The all-about-deathness continues as the chapter develops. And what's this "rather unequally poised between this world and the next" business? Oliver spends most of the novel unequally poised between worlds, yes?


  1. Pickwick is a strange case - it is a non-novel that becomes a novel. An amazing improvisatory feat.

    As to your last question: in theory.

    Eh, who cares, the beginning is so good.

  2. Enjoy Dickens. Has there ever been a writer who has created so many wonderfully named characters?

    Perhaps I need to dig out my copy of Oliver Twist, too.

    Almost any Dickens novel can make one head-over-heels grateful about not living in Victorian England. If England would have tourism boards during Dickens's lifetime, they would have exiled him to another part of the world.

  3. About 80 pages in, and the whole thing still hangs together well. The preachiness might get old after a while; Dickens is wise to wrap all of his moralizing in humor. I always forget how much I enjoy Dickens' prose. Who did he read to get to this point? I'll have to look that up.

    Tim, Dickens was sure looking at the dirty side of London, but who can blame him? He writes well about the city, about the feel of the neighborhoods no matter what the social class. Or so it seems, when you're in the middle of a passage of his. All of his writing is so immediate, so concrete and tactile. He starts to lose me when he gets sentimental, but when he's writing actual scenes, it's stuff nobody can top.

  4. Fielding, Smollett, Defoe, Scott.

    All of the characters who are flat are and non-Dickensian are Sir Walter imitations.

  5. Halloo, Scott--

    That was one of the books I owned as a child, so I read it a ridiculous number of times. Love Dickens. I told R. T. to read Garfield's "Smith" since he loved Dickens, and you should too! Would make a grand comparison, and "Smith" illuminated certain things for me as a writer that you would also find interesting, I think...

  6. "Fielding, Smollett, Defoe, Scott."

    And fairy tales, the Arabian Nights, and Penny Dreadfuls, if I remember rightly. "Little Red Riding Hood was my first love. I felt that if I could have married Little Red Riding Hood, I should have known perfect bliss."

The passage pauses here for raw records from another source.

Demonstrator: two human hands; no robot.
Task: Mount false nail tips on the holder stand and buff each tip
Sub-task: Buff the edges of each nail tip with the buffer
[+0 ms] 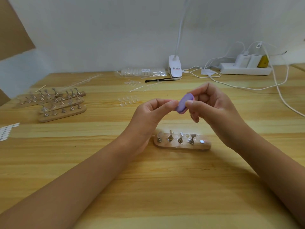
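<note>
Right hand (212,103): raised above the table, fingers curled; thumb and forefinger grip the right end of the buffer.
Left hand (148,116): raised as well, fingers curled; thumb and forefinger tips pinch at the buffer's left end. Whether a nail tip sits between them cannot be told.
Buffer (184,103): a small lilac oval block with a pink edge, tilted, held between the two hands above the holder stand.
Holder stand (181,144): a wooden bar lying on the table (165,187) just beneath the hands, about midway between the left and right edges.
Pegs (180,140): four metal pegs stand on the bar, each with a pale tip on top.
Metal disc (201,141): bare, at the bar's right end.
Loose nail tips (128,100): clear, in short rows on the table beyond the left hand.
Other stands (54,103): several wooden bars with pegs, grouped toward the left edge.
White pads (7,130): at the left edge.
Brush (160,79): black, lying near the far edge.
Packet of tips (143,72): clear, at the far edge, just left of the lamp clamp.
Lamp clamp (175,66): white, at the far edge.
Power strip (245,70): white, toward the far right corner, with plugs in it and white cables trailing away.
</note>
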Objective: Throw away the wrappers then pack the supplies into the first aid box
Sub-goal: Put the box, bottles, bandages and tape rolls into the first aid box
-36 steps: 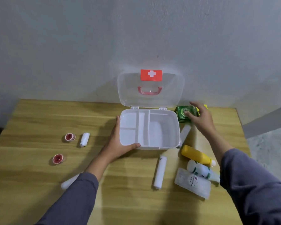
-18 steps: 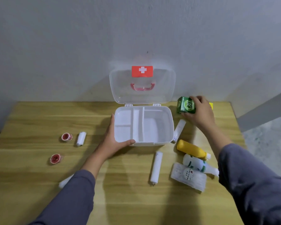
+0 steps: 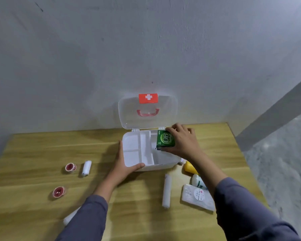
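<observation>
The white first aid box (image 3: 137,159) stands open on the wooden table, its clear lid (image 3: 167,112) upright against the wall. My left hand (image 3: 124,165) grips the box's front left corner. My right hand (image 3: 182,141) holds a green carton (image 3: 165,140) over the box's large right compartment. On the table lie a long white bandage roll (image 3: 166,190), a short roll (image 3: 86,168), two red tape rolls (image 3: 70,167) (image 3: 59,192), a yellow bottle (image 3: 189,167), a white bottle (image 3: 198,181) and a clear packet of gauze (image 3: 196,197), partly hidden by my right arm.
Another white roll (image 3: 71,216) peeks out beside my left sleeve near the front. The grey wall rises right behind the box. The table's right edge (image 3: 240,150) drops to a concrete floor.
My right hand picked the green carton up from the table to the right of the box and carried it left over the large compartment. My left hand stayed on the box.
</observation>
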A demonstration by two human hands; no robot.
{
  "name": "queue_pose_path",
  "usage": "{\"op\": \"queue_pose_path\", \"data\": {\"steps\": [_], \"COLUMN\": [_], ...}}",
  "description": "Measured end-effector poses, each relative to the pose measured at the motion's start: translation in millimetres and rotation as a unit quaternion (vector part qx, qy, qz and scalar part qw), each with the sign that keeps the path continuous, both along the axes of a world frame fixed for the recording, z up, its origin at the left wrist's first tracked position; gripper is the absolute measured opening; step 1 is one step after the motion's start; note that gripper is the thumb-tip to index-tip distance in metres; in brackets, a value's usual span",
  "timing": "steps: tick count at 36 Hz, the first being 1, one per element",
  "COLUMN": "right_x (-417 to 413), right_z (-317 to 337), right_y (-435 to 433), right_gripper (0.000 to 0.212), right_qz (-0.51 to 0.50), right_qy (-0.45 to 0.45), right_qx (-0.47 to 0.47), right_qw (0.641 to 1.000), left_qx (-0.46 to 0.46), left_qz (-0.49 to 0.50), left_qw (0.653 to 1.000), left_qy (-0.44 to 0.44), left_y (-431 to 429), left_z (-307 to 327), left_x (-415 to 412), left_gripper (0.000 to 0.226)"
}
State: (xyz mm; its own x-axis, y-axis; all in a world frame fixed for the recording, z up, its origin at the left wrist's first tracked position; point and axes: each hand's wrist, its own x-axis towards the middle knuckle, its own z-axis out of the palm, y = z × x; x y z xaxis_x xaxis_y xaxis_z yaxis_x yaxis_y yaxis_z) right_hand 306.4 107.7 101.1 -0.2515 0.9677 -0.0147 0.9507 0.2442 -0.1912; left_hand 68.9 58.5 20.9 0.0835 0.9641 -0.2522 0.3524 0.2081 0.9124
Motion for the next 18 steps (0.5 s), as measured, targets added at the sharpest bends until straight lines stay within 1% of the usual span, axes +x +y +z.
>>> {"op": "queue_pose_path", "data": {"steps": [3,7,11,18], "right_x": [-6,-4,1,-5], "right_z": [-3,0,3,-3], "right_y": [6,11,13,18], "right_gripper": [0.077,0.083,0.083,0.083], "right_qz": [0.016,0.006,-0.018,0.03], "right_qy": [-0.045,-0.104,-0.099,-0.086], "right_qx": [-0.014,-0.054,-0.073,-0.078], "right_qw": [0.999,0.993,0.992,0.993], "left_qx": [-0.01,-0.022,-0.024,-0.024], "left_qz": [0.0,-0.008,-0.006,0.001], "left_qw": [1.0,1.0,0.999,1.0], "left_qy": [0.008,0.015,0.022,0.019], "left_y": [-1,1,0,0], "left_z": [-1,-2,-1,-3], "left_x": [-1,-2,-1,-2], "left_gripper": [0.13,0.134,0.139,0.137]}}
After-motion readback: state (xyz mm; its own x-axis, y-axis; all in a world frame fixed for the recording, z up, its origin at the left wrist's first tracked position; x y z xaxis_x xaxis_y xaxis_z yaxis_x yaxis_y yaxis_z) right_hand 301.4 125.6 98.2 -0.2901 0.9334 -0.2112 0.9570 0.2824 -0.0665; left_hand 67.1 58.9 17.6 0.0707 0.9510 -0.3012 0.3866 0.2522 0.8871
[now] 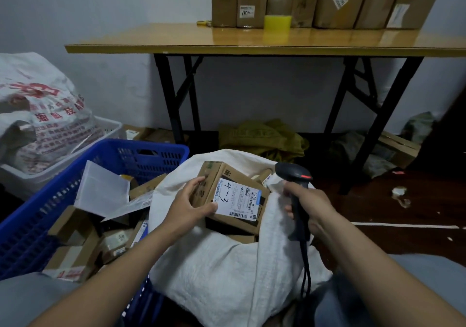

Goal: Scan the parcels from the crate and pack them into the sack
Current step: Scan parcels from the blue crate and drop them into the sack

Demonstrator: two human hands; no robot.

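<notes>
Parcel (pixel 230 198): white shipping label (pixel 237 199) carries handwritten "4-3"; printed line along its edge reads roughly "M1 A219"; barcode under it. Cardboard beside label: printed character "亲:". Bag (pixel 42 104) at far left: red Chinese print, not legible. Box label (pixel 247 11), box on surface (pixel 176 36): digits unclear.

wooden folding table (pixel 151 39) on black legs against the wall, with a row of upright cardboard boxes (pixel 252 3) at its back edge and a yellow tape roll (pixel 277 22) just in front of them. far left, a printed white bag (pixel 42 104) sits in a white bin (pixel 112 127). under the table a crumpled green bag (pixel 262 137); flattened carton (pixel 399 147) and paper scrap (pixel 401 195) on the dark floor to the right.
</notes>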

  7. The Arabian Nights, yes of course. That would go some way toward explaining the episodic nature of Oliver Twist.

    Oliver, by the way, has just met an old gentleman named Fagin. Things are looking up for the lad, I think.

  8. Marly, I don't know Garfield or "Smith." I'll go a-hunting now, ta awfully.

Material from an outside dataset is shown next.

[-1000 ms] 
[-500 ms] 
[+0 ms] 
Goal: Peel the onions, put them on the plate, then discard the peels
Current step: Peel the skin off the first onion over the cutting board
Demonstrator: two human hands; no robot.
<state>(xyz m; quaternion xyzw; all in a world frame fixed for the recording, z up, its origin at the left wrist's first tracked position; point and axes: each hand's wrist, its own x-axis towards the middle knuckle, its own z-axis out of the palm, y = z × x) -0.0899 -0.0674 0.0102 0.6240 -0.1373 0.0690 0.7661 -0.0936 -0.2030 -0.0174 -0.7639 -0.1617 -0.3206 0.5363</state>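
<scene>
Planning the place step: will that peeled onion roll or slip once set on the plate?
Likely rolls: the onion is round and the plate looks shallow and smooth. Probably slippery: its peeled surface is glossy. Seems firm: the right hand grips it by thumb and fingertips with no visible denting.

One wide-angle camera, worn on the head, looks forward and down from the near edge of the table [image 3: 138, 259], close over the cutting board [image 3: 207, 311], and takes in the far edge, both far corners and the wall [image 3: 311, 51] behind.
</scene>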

  9. And I forgot Don Quixote and Gil Blas. The former obvious in Pickwick, the latter apparently (ain't read it) relevant to Oliver Twist.

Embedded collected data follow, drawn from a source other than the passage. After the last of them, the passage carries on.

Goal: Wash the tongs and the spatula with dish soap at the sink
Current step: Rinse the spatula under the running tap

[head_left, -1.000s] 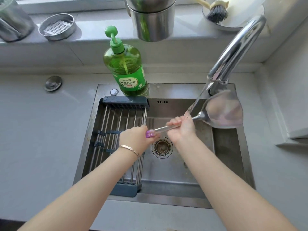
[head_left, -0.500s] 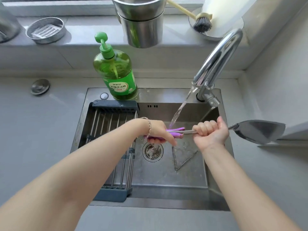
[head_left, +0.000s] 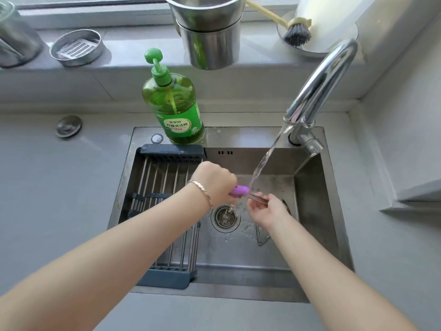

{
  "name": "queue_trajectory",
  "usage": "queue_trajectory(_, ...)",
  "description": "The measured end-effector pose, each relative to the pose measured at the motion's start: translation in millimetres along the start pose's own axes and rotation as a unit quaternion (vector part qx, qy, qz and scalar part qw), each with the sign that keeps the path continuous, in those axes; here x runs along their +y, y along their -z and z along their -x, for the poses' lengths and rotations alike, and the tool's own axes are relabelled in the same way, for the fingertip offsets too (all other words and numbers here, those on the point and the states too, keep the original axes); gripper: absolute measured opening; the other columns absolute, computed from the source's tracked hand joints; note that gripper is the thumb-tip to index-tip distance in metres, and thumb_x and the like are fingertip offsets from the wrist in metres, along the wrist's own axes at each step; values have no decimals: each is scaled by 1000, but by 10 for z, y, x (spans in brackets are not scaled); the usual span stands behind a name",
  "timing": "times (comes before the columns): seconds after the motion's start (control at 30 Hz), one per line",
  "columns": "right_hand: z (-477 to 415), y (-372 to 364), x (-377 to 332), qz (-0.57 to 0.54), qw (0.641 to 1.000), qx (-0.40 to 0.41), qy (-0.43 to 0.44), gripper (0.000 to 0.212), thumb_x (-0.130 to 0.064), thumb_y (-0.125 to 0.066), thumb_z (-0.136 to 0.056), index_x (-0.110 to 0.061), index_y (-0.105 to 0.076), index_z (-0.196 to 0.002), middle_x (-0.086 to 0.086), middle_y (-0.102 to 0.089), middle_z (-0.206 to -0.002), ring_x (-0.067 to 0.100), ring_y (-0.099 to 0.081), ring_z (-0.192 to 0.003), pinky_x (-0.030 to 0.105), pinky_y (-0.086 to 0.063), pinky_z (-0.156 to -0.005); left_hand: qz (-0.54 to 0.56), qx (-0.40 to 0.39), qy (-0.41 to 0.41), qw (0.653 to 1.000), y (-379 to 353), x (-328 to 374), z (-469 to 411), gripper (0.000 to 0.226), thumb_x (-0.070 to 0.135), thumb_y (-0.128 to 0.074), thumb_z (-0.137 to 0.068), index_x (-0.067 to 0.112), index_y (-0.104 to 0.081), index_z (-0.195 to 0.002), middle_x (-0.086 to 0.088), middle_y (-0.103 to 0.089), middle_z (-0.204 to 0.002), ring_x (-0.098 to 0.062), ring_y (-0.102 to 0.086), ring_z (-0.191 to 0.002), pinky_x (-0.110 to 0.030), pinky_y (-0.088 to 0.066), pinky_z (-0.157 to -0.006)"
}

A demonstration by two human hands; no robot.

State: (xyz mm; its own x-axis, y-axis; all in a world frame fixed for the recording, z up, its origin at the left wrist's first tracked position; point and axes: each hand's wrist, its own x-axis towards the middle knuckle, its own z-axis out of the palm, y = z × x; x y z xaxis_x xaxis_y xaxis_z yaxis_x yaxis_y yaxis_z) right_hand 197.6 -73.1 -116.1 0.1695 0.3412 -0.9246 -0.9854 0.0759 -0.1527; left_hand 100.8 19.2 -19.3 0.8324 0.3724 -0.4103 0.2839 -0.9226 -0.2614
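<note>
Holds the spatula (head_left: 241,191) crosswise in the sink (head_left: 317,211), just above the drain (head_left: 225,217), long axis running left to right; grips its purple handle in the left hand (head_left: 214,182), fingers curled round; pinches the steel shaft in the right hand (head_left: 265,207), blade hidden behind that hand; meets the stream (head_left: 264,161) from the tap (head_left: 319,91) right at the handle; shows the tongs (head_left: 258,237) lying on the basin floor, partly under the right forearm, nearer that hand; offers open room toward the right wall, less toward the rack (head_left: 164,199) on the left; has the soap bottle (head_left: 174,108) standing on the back rim, nearer the left hand.
</note>
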Motion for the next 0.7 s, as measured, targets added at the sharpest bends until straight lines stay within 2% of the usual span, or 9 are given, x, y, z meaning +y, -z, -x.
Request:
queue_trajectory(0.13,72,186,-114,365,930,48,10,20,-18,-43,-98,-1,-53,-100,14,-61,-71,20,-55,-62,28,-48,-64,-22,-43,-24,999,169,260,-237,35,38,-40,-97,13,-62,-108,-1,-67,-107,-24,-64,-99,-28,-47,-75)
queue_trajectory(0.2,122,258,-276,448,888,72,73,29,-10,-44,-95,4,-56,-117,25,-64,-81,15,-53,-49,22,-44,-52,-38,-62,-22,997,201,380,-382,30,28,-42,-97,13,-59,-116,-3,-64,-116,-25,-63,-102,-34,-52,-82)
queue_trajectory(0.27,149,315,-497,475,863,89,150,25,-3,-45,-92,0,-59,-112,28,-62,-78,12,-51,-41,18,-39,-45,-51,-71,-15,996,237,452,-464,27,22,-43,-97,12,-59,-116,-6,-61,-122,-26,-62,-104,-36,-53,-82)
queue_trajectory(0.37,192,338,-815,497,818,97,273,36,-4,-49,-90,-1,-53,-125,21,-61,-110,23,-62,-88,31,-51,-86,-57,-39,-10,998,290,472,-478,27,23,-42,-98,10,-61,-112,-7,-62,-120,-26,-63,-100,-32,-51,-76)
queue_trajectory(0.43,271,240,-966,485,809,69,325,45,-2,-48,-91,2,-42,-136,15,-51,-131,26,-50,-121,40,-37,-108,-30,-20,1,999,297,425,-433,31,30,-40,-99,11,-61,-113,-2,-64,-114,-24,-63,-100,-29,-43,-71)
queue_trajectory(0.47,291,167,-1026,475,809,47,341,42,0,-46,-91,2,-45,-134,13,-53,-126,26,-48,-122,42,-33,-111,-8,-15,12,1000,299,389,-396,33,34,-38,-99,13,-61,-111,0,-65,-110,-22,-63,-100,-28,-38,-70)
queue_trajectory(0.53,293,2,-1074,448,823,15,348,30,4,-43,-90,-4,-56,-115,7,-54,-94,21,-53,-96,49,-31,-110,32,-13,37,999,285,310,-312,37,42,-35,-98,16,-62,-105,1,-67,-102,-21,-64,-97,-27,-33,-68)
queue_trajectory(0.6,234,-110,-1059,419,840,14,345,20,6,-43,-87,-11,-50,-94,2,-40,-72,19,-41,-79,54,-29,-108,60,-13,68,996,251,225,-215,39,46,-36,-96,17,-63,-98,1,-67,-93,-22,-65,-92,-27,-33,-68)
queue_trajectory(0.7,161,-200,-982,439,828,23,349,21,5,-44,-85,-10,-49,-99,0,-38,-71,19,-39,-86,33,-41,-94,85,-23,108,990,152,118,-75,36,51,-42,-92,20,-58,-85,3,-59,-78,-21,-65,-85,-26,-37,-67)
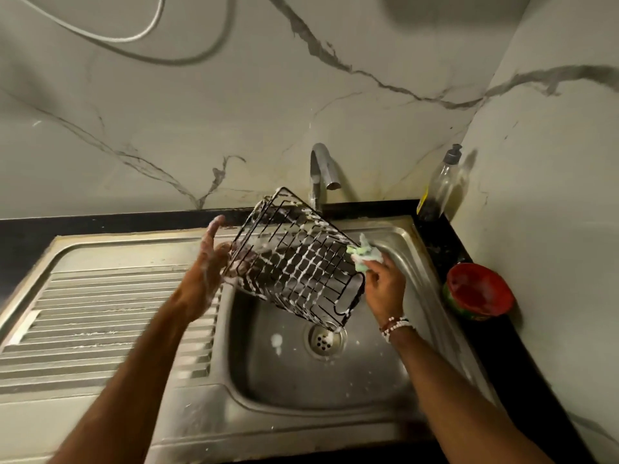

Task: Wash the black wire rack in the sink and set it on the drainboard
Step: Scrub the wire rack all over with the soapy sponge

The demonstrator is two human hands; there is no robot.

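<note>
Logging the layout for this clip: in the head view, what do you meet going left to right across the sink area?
drainboard → left hand → black wire rack → green scrubber, held in the right hand → clear bottle → red bowl

Arms of one person at the sink. Left forearm (134,356) and right forearm (469,396): both bare along all the length in view. Left hand (204,276): wet, flecked with white soap foam over palm and fingers. Right hand (385,289): bare, with a little foam at the fingertips. Right wrist: a bracelet of white beads (398,328), worn just beside a thinner band of red and dark beads (388,322).
</note>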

  10. I just spent a few minutes with Gil Blas on the internets. It looks like it would be easy enough to find similarities between it and Oliver Twist.

    And golly, what isn't influenced by Don Quixote? Cervantes is everywhere.

  11. Did a quick search for 'dickens' plus 'penny dreadfuls' and apparently he liked something called The Terrific Register:

    "Through this chasm are compelled to pass all the waters, which in the time of the floods bury all the Northern country without frost; but by pressure and velocity, the waters are here consolidated to such a degree of firmness that no iron crow can be forced into it; here iron, lead, and cork have one common weight; here steady as time, and harder than marble, the stream passes, irresistible and swift as lightning; the electric fire rends trees to pieces with no greater ease than this amazing water."